[Stored items from a collection]
^^^^^^^^^^^^^^^^
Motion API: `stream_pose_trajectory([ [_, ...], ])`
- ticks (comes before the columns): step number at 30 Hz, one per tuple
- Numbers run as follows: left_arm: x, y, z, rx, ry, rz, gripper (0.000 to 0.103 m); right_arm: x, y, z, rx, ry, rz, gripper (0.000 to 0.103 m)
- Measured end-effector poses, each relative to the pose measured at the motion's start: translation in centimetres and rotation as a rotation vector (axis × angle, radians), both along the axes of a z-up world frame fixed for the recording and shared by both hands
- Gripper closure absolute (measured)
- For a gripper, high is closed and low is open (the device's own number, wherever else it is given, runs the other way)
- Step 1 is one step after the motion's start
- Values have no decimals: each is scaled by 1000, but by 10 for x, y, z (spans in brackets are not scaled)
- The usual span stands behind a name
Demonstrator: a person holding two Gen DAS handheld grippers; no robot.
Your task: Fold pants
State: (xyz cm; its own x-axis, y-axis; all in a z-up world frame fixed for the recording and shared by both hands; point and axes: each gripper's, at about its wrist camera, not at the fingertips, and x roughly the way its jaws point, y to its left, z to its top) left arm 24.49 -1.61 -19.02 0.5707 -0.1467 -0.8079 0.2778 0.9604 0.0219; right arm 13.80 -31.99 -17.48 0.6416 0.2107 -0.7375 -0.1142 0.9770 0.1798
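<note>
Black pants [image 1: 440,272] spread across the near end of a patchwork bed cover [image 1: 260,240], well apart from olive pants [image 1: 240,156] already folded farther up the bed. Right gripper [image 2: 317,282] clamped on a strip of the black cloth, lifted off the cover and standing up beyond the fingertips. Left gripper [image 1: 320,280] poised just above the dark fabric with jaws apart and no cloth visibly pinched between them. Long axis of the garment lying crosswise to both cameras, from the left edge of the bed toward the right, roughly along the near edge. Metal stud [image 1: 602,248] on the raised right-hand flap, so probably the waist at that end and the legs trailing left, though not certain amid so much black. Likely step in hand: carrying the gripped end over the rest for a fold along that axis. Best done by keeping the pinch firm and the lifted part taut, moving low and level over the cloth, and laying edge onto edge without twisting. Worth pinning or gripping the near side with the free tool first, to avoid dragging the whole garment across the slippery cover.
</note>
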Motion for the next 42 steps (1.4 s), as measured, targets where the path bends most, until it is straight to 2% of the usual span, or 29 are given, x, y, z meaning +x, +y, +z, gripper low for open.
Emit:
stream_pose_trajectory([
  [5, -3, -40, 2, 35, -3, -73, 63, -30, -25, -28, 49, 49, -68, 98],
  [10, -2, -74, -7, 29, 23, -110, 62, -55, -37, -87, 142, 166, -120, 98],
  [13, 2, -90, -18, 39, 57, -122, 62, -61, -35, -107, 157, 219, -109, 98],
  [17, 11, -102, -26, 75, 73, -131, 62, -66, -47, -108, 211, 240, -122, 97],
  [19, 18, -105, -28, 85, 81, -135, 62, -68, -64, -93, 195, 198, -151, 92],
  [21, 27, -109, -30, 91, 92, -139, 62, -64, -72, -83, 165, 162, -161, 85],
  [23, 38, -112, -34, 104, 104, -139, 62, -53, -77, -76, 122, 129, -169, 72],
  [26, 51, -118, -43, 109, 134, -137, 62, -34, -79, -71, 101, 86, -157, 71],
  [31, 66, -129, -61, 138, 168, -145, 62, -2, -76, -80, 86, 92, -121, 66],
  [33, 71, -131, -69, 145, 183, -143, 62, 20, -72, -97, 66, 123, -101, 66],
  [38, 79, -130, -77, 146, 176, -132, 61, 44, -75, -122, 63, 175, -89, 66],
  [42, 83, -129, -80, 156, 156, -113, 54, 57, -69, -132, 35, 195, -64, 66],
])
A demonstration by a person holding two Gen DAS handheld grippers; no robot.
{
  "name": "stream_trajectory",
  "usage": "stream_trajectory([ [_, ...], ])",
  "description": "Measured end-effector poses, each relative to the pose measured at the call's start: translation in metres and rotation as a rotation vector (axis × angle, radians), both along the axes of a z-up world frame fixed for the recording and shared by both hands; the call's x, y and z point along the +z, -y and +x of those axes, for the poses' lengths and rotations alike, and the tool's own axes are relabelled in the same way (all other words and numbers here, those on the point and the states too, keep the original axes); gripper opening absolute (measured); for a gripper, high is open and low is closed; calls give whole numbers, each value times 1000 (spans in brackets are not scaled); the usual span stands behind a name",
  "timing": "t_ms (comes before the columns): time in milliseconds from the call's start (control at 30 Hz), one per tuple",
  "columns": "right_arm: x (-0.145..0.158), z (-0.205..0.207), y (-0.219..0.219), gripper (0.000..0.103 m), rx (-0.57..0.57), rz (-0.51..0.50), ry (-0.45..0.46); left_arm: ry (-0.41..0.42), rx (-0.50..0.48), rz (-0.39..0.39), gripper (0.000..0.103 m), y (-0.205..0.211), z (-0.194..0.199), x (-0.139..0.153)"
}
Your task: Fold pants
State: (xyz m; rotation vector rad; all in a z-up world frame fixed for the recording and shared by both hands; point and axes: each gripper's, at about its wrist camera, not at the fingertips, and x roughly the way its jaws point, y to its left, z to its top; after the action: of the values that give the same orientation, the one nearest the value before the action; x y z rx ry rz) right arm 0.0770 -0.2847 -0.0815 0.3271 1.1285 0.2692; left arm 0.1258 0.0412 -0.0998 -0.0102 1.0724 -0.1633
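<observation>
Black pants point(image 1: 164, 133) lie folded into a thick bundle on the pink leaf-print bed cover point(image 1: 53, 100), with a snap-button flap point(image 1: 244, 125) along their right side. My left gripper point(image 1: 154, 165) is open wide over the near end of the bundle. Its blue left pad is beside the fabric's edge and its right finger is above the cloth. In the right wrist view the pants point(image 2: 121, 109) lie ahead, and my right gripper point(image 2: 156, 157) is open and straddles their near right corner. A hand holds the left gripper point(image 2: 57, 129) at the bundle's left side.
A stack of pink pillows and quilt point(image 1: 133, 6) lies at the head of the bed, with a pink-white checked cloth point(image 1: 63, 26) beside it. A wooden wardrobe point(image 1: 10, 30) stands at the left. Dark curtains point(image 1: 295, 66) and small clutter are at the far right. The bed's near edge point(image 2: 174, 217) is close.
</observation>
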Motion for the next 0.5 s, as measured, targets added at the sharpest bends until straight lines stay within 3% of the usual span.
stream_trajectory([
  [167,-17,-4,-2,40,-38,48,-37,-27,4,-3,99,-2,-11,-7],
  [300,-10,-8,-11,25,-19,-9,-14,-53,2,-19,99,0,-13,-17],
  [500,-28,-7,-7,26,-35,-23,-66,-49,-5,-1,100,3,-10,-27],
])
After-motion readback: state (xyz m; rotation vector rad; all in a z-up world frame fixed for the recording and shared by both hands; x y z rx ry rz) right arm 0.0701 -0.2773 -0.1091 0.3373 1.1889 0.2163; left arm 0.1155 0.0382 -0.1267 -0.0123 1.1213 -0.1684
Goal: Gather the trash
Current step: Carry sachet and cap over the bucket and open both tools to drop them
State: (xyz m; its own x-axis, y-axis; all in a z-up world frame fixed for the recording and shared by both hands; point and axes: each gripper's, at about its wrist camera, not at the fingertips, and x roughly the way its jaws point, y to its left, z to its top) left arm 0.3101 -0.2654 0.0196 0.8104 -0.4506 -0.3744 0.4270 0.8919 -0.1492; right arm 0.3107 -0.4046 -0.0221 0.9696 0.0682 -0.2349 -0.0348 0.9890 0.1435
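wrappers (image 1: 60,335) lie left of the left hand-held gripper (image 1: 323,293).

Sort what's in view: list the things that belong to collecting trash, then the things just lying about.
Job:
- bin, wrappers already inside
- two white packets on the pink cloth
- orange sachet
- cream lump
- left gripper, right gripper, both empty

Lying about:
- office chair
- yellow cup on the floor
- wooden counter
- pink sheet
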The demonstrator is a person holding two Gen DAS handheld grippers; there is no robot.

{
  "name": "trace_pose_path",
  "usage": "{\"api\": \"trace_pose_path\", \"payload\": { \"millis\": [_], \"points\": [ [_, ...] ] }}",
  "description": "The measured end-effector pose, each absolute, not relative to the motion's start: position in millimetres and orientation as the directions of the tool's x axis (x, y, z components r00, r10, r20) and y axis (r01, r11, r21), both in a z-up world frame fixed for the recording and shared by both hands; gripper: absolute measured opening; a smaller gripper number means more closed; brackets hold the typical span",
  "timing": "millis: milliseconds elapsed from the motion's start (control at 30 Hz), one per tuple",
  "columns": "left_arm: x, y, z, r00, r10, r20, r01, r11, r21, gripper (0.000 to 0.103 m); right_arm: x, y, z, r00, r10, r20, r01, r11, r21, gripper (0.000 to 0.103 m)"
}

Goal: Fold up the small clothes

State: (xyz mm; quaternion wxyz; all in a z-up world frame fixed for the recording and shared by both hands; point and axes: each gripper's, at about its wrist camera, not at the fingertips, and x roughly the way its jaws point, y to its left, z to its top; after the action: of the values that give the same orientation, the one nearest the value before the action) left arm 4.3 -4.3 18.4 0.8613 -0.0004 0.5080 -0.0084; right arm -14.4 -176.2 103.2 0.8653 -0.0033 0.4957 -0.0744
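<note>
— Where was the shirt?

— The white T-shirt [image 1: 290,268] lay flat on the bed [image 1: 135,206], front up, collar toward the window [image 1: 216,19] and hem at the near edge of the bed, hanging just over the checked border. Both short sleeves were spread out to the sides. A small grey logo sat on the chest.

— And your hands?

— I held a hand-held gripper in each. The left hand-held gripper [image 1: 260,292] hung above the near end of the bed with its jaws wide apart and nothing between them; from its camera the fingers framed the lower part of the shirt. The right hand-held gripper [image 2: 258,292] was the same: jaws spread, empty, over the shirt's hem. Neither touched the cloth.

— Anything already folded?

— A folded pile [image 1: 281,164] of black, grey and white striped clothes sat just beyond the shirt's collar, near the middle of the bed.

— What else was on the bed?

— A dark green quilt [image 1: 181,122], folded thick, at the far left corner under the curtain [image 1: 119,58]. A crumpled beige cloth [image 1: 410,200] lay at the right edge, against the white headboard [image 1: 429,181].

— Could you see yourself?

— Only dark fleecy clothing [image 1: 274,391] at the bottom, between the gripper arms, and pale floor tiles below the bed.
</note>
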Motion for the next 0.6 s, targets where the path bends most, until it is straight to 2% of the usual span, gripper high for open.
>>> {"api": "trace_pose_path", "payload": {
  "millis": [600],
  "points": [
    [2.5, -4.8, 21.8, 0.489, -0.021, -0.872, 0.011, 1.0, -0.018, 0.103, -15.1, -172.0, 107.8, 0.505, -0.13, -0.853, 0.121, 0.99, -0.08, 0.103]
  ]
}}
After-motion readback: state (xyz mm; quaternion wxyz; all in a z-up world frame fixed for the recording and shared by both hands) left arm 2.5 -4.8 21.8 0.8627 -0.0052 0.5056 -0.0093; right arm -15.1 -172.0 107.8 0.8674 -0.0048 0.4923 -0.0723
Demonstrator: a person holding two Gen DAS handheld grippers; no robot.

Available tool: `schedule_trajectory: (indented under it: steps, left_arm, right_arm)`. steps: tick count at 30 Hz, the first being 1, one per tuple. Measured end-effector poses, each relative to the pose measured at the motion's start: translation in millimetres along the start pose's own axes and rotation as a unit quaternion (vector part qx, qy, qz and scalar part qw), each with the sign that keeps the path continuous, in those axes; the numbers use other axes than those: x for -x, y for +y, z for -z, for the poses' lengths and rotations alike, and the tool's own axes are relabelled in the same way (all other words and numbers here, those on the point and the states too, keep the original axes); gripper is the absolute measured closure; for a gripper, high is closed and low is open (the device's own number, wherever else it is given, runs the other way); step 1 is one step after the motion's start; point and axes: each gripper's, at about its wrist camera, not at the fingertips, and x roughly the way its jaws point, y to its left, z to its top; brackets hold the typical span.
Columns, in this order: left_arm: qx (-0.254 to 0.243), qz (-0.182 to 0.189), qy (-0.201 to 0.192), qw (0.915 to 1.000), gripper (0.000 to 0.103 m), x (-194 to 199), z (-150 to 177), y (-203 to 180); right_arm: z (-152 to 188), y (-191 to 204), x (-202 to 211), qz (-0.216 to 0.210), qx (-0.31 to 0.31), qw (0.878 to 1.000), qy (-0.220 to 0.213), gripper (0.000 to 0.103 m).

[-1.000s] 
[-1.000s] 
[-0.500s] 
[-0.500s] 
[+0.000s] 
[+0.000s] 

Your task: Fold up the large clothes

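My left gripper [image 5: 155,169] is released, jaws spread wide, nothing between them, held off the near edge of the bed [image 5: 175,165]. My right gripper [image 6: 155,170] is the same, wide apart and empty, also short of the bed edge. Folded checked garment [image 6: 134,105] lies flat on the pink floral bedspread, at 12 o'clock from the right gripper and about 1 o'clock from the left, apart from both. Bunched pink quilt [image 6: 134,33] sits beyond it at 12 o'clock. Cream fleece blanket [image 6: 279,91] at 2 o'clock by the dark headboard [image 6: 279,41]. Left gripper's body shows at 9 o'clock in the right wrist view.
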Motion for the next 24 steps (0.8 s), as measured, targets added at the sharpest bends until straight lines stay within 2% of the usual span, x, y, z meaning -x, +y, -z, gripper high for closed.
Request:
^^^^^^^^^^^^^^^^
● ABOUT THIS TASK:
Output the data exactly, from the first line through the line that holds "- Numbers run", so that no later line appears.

● ANSWER FOR THIS EXERCISE:
Motion API: `stream_pose_trajectory([ [_, ...], ])`
- ticks (comes before the columns): step number at 30 Hz, one per tuple
- Numbers run as follows: left_arm: x, y, z, rx, ry, rz, gripper (0.000 to 0.103 m); right_arm: x, y, z, rx, ry, rz, gripper (0.000 to 0.103 m)

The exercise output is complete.